Exercise instructions: From the listing below, copy only the lines running from the line that contains "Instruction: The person" to the line that contains "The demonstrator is", both included.

· · ·

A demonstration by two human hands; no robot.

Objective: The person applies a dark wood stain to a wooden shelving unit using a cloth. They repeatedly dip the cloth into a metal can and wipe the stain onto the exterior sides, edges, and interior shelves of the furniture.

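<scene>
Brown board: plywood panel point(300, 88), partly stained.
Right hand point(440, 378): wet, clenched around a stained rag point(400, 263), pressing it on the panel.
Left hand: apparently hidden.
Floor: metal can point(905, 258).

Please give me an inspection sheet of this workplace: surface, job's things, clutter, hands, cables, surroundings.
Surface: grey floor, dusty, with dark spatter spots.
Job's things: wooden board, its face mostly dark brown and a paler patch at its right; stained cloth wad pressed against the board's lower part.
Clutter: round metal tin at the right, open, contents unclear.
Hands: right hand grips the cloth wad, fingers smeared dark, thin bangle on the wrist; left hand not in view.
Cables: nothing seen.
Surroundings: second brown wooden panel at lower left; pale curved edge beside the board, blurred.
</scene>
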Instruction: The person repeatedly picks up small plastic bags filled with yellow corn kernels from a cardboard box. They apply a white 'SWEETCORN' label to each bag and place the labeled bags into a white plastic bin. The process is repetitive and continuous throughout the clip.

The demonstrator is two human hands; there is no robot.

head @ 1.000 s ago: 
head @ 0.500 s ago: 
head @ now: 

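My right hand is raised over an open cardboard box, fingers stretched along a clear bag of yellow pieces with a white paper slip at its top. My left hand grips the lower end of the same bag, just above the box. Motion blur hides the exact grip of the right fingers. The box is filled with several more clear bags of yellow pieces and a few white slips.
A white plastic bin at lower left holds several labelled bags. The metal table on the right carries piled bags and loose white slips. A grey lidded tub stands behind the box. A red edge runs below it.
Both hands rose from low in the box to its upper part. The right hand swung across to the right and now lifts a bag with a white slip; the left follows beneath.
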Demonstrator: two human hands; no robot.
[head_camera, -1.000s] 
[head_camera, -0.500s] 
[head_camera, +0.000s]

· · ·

Your response:
Instruction: The person repeatedly picks up small plastic bags filled with yellow corn kernels from a cardboard box. They apply a white 'SWEETCORN' label to each bag and place the labeled bags into a white plastic bin. The process is repetitive and continuous throughout the clip.

The demonstrator is two human hands; there is no robot.

Nothing further remains in this exercise.